Kurz gesagt: Der Großteil der Fans wird in Zukunft deutlich sparsamer sein müssen und dann kommen auch zwangsläufig Dauerkarten und/oder TV-Abos auf den Prüfstand. Erst recht, nachdem man jetzt über zwei Jahre hinweg gelernt hat, dass auch ein Leben ohne oder zumindest mit reduziertem Fußballkonsum möglich ist. Ein sich verteuerndes Angebot trifft auf ein sinkendes Interesse am Produkt Bundesligafußball und geringere Finanzmittel. Man muss nicht BWL studiert haben, um zu merken, dass das nicht passt und so drohen der Liga Erosionsbewegungen an beiden Säulen. Im Stadion und vor dem heimischen Bildschirm.

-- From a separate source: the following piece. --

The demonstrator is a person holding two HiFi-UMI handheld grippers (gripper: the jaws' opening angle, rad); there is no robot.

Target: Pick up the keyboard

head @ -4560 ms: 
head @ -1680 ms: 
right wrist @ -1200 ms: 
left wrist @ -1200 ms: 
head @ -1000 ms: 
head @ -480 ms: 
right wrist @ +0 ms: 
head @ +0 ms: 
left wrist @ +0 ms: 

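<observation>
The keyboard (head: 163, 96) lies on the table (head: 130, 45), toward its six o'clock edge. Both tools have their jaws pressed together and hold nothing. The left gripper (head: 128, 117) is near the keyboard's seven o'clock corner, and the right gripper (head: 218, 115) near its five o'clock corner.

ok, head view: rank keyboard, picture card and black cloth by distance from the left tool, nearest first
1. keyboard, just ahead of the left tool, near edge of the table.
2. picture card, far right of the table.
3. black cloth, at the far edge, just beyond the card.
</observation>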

Nach vielen Jahren des Wachstums und der steigenden Einnahmen steht die Bundesliga vor ihrer vielleicht wirklich ersten Krise, die ihr Selbstverständnis als „König Fußball“, der über allem anderen thront, erschüttern kann.

„Ein Leben ohne Fußball ist möglich, aber sinnlos“ – für viele stimmt das nicht mehr.